Implementation of paper "Towards a Unified View of Parameter-Efficient Transfer Learning"

Overview

A Unified Framework for Parameter-Efficient Transfer Learning

This is the official implementation of the paper:

Towards a Unified View of Parameter-Efficient Transfer Learning
Junxian He*, Chunting Zhou*, Xuezhe Ma, Taylor Berg-Kirkpatrick, Graham Neubig
Preprint 2021

Parameter-efficient transfer learning (PETL) methods only tune a small number of (extra) parameters to adapt large pretrained models into downstream tasks. This paper reveals the connection among existing PETL methods such as adapters, prefix tuning, and LoRA, and proposes a unified framework to interpret their designs. This unified framework is able to instantiate existing approaches by varying values along several defined design dimensions, which also provides principled guidance to design new PETL methods. In this repo as well as in the paper, we include examples of how we easily derive new state-of-the-art PETL methods from the unified framework.

intro

Dependencies

This repo is a fork of the huggingface transformers repo (forked on June 23, 2021), and the code is tested on PyTorch 1.9.0. Please follow the instructions below to install dependencies after you set up PyTorch:

git clone [email protected]:jxhe/MAM-adapter.git
cd MAM-adapter

# install transformers from this repo
pip install -e .

# install other requirements
pip install datasets==1.11.0

# used to compute BLEU score for en-ro translation
git clone [email protected]:moses-smt/mosesdecoder.git

Usage

MAM-Adapter

Run the following command to reproduce the MAM-Adapter results in the paper on the XSum, en-ro translation, MNLI, or SST2 datasets:

bash exps/run_{xsum|en_ro|glue}.sh

We ran all the experiments with one A6000 or A100 GPU that has >=40GB GPU memory -- if your GPU does not have a large memory, you may need to reduce the bsz (max_tokens_per_batch for en-ro) and increase the gradient_steps values in the scripts to match our effective batch size. You may train with multiple GPUs easily with python -m torch.distributed.launch --nproc_per_node {num_gpus} to enable data parallelism.

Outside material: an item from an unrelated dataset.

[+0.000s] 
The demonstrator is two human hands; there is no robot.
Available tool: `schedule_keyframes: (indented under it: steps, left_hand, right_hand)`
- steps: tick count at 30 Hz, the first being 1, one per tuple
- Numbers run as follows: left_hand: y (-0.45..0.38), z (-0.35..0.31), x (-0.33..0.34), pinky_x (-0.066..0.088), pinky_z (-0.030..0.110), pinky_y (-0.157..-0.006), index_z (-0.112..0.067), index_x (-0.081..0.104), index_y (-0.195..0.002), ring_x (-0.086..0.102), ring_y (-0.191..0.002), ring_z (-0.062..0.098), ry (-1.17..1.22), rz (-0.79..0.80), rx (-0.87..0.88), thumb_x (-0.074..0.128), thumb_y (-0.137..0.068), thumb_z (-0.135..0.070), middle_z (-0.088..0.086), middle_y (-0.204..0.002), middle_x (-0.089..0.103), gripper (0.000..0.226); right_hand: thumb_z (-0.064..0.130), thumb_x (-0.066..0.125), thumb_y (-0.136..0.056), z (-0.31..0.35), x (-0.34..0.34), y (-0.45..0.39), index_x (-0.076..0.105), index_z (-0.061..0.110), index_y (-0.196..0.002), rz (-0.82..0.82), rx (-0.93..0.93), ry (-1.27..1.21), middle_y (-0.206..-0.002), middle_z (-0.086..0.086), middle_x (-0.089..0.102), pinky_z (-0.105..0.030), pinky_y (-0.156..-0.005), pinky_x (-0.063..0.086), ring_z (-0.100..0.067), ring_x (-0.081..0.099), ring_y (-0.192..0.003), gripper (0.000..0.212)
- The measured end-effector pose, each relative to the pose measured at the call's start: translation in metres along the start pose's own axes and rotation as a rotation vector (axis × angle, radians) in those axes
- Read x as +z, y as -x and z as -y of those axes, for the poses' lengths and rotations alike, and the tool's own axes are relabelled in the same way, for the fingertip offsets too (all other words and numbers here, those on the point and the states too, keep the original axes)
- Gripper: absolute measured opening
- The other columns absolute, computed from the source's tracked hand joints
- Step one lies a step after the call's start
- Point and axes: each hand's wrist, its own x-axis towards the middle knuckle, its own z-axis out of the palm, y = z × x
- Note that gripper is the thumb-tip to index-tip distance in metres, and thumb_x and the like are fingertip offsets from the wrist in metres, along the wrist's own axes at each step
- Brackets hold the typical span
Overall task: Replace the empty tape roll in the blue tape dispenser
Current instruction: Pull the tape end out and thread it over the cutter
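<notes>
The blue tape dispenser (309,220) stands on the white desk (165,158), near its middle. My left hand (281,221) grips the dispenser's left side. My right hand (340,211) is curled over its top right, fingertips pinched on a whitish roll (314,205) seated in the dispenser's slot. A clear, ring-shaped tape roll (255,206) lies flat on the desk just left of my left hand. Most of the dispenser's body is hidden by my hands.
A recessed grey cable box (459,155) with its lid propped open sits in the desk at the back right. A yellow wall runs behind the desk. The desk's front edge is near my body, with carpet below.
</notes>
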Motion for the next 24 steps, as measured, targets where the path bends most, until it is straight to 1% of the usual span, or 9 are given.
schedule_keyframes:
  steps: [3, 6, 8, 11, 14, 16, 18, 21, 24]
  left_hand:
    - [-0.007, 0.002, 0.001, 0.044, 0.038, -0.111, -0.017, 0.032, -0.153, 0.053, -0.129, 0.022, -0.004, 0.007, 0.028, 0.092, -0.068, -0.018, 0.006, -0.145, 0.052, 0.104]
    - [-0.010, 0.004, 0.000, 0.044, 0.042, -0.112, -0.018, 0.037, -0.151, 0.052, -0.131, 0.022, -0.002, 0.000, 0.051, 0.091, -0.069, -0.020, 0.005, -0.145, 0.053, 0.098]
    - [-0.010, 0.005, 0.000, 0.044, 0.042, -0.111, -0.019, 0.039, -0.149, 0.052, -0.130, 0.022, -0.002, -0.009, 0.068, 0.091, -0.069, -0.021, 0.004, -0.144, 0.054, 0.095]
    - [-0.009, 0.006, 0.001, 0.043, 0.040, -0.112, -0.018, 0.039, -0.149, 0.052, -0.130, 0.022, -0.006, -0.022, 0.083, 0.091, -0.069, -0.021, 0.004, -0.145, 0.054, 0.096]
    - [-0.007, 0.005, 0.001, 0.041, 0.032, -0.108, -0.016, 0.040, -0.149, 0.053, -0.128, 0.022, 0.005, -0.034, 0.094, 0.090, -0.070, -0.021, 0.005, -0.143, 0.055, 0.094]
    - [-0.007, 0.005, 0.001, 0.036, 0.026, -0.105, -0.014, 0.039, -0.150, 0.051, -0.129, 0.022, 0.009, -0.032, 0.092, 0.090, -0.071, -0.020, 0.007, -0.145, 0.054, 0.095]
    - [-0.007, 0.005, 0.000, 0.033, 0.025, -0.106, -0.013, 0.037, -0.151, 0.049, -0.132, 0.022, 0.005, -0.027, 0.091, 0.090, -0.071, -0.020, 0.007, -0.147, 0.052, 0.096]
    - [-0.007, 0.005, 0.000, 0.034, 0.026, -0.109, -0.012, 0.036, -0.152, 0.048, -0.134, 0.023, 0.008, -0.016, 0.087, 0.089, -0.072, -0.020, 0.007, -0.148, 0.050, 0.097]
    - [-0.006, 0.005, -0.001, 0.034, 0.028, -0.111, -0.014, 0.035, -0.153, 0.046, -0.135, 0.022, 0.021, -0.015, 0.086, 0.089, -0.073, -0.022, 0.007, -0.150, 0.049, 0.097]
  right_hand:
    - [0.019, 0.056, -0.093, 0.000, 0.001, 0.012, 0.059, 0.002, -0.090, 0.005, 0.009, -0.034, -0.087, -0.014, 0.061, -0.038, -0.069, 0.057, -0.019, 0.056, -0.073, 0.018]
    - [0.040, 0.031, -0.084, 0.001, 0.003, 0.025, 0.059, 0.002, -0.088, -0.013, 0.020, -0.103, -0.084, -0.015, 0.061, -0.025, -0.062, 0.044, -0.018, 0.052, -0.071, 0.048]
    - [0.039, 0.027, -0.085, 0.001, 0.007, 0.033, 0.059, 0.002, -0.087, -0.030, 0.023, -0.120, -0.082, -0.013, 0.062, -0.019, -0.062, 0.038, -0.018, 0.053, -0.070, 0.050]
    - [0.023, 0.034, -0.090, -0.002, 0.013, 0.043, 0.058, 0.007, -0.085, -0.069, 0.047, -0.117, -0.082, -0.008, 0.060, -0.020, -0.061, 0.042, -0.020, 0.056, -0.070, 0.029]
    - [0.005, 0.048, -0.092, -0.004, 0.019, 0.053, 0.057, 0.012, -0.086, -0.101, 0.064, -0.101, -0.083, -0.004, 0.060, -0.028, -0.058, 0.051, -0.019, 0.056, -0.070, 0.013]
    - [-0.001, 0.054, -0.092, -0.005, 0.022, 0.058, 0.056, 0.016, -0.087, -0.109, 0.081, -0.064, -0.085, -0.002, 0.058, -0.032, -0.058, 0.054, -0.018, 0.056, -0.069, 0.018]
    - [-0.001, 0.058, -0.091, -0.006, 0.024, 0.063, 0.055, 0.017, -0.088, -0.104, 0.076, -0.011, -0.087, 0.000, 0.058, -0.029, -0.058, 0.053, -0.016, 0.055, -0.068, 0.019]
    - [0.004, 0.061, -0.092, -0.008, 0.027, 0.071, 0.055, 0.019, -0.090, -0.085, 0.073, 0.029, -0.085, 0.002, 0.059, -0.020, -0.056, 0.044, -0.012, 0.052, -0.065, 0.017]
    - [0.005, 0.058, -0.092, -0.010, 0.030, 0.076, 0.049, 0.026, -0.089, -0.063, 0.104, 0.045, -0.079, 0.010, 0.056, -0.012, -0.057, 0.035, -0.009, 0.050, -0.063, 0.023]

Training time: in our experiments that use one GPU, XSum takes 24 hours w/ A100 or 50 hours w/ A6000, en-ro takes 20 hours w/ A6000, SST2 takes 2 hours, and MNLI takes 10 hours.

Advanced Usage for Other PETL Variants

As the paper shows, our unified framework instantiates different PETL variants easily by varying along the design dimensions. You can modify the script to train other PETL variants as we studied in the paper, we include some examples in run_xsum.sh, which can be directly applied to the other scripts as well:

# ----- MAM adapter -----
attn_mode="prefix"
attn_option="concat"
attn_composition="add"
attn_bn=30  # attn bottleneck dim

ffn_mode="adapter"
ffn_option="parallel"
ffn_adapter_layernorm_option="none"
ffn_adapter_init_option="lora"
ffn_adapter_scalar="4"
ffn_bn=512 # ffn bottleneck dim

# ----- prefix tuning baseline ----- 
# attn_mode="prefix"
# attn_option="concat"
# attn_composition="add"
# attn_bn=200  # attn bottleneck dim

# ffn_mode="none"
# ffn_option="parallel"
# ffn_adapter_layernorm_option="none"
# ffn_adapter_init_option="lora"
# ffn_adapter_scalar="4"
# ffn_bn=512 # ffn bottleneck dim

# ----- Houlsby Adapter ----- 
# attn_mode="adapter"
# attn_option="sequential"
# attn_composition="add"
# attn_bn=200  # attn bottleneck dim

# ffn_mode="adapter"
# ffn_option="sequential"
# ffn_adapter_layernorm_option="none"
# ffn_adapter_init_option="bert"
# ffn_adapter_scalar="1"
# ffn_bn=200 # ffn bottleneck dim

# ----- FFN Scaled Parallel Adapter ----- 
# attn_mode="None"
# attn_option="parallel"
# attn_composition="add"
# attn_bn=200  # attn bottleneck dim

# ffn_mode="adapter"
# ffn_option="parallel"
# ffn_adapter_layernorm_option="none"
# ffn_adapter_init_option="lora"
# ffn_adapter_scalar="4"
# ffn_bn=512 # ffn bottleneck dim

There are more variations than what is shown above. Please see a complete explanation of these arguments here in petl/options.py. The results of all the variants reported in the paper could be reproduced by changing these values in the scripts.

Citation

@article{he2021towards,
  title={Towards a Unified View of Parameter-Efficient Transfer Learning},
  author={He, Junxian and Zhou, Chunting and Ma, Xuezhe and Berg-Kirkpatrick, Taylor and Neubig, Graham},
  journal={arXiv preprint arXiv:2110.04366},
  year={2021}
}
Owner
Junxian He
NLP/ML PhD student at CMU
Junxian He
Supporting code for the paper "Dangers of Bayesian Model Averaging under Covariate Shift"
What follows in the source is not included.